This is an Asian take on the classic one-pot meal. It has so much FLAVOR, and comes together in half an hour for a busy day go-to.
(serves 6)
2 T. toasted* sesame oil
1 lb. boneless skinless chicken thighs, cut into 1" pieces
1 med. organic* carrot, diced
1 celery rib, chopped
1 t. minced fresh gingerroot
1 large garlic clove, minced
1 (28oz.) can fire-roasted* diced tomatoes
1 can (13.66 oz.) light coconut milk
1 T. red curry paste
3/4 t. kosher* salt
1/4 t. freshly ground pepper
1 cup frozen shelled edamame, thawed
2 cups fresh baby spinach
1 green onion, minced
1/2 t. grated lemon zest
Fresh cilantro leaves, for serving
Dry roasted peanuts, for serving
Plain Greek yogurt, optional, for serving
In a large saucepan, heat sesame oil over med. heat.
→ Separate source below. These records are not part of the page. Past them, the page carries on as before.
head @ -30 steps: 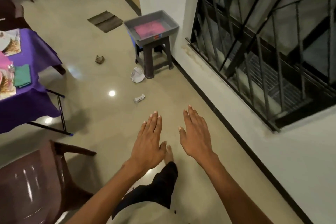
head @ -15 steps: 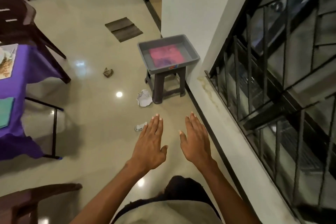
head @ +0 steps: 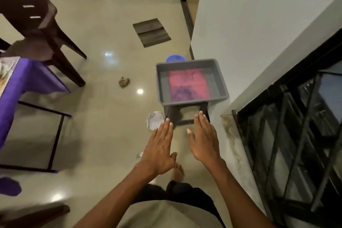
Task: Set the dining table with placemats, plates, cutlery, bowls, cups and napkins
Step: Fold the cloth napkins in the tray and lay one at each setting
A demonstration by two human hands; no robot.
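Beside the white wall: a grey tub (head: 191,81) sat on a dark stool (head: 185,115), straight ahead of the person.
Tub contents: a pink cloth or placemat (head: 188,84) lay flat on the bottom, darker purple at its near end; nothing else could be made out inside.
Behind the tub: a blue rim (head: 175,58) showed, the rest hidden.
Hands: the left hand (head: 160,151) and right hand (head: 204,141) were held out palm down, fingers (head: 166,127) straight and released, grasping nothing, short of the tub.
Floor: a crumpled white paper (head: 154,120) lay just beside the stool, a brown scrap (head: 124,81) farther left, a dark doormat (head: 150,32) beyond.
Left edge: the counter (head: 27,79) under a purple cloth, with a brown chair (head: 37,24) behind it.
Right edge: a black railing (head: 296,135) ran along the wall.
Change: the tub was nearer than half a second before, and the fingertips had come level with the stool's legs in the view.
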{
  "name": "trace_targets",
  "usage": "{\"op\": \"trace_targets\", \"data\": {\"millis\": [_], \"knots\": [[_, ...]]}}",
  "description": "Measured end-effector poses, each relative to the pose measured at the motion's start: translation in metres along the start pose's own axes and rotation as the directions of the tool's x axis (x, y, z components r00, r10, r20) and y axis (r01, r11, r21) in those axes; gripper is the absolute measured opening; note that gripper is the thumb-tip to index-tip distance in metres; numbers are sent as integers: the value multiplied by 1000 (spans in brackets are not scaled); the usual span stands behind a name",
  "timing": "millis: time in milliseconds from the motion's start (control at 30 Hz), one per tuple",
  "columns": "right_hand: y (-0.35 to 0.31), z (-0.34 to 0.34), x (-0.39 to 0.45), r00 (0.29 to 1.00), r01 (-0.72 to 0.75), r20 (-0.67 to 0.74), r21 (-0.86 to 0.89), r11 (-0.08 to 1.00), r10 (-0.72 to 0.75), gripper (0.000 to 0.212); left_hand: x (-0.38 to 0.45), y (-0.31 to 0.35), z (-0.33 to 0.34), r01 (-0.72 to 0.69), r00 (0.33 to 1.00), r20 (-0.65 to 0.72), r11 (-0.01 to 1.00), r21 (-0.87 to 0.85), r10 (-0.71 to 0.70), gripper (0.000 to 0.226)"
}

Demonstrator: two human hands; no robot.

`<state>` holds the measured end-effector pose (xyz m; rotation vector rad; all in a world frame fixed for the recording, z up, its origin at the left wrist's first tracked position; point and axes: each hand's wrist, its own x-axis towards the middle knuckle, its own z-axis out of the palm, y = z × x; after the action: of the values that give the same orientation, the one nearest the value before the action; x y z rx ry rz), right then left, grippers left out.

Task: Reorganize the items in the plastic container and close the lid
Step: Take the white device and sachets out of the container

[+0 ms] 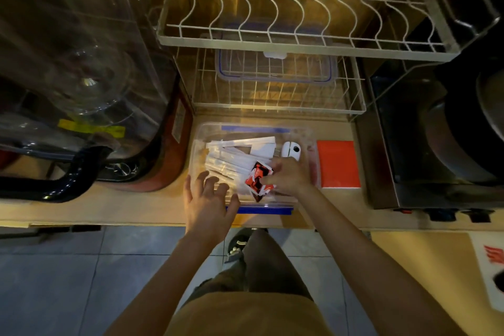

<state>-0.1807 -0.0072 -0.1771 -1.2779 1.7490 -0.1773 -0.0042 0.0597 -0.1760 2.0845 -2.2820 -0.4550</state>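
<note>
Right hand pinching packet (red)

We take the white wire dish rack as our landmark. Its lower wire tier sits directly beneath it. To the rack's left we see a large clear plastic cover with a yellow label, and below that a black hose. To the rack's lower right, a flat orange-red card lies on the wooden counter. Right of the rack stands a dark appliance. Grey floor tiles lie far below the rack.
</note>
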Motion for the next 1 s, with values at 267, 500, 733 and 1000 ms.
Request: {"op": "trace_targets", "data": {"millis": [267,500,733,1000], "knots": [[10,-5,-3,998,-36,-60,-376,926,15,16,30,35,-8,-125,973,171,978,-168,154,67],[0,-22,5,960,123,-193,-360,925,-203,28,45,45,0,-55,942,322,988,-143,99,58],[-11,-25,25,933,323,47,-548,772,-357,43,47,48,-1,-27,934,351,992,-127,70,69],[-6,-28,27,895,345,-11,-618,706,-447,39,48,47,3,-33,924,378,997,-72,58,66]]}}
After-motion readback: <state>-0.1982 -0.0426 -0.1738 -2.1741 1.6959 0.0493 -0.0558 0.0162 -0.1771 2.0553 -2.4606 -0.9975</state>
Add chicken, carrot, and celery; cook and stir until veggies are slightly softened, 3-4 min. Add ginger, and garlic; cook 1 min. more. Stir in tomatoes, coconut milk, curry paste, S&P. Bring to a boil. Reduce heat; simmer, covered, for 10 min. Add the edamame; cook 5 min. more. Stir in spinach, green onion, and lemon until spinach is wilted. Remove from heat; top with cilantro and peanuts. If desired, a dollop of yogurt.
"Thank you' is the best prayer that anyone could say."
Have FUN today, and love one another.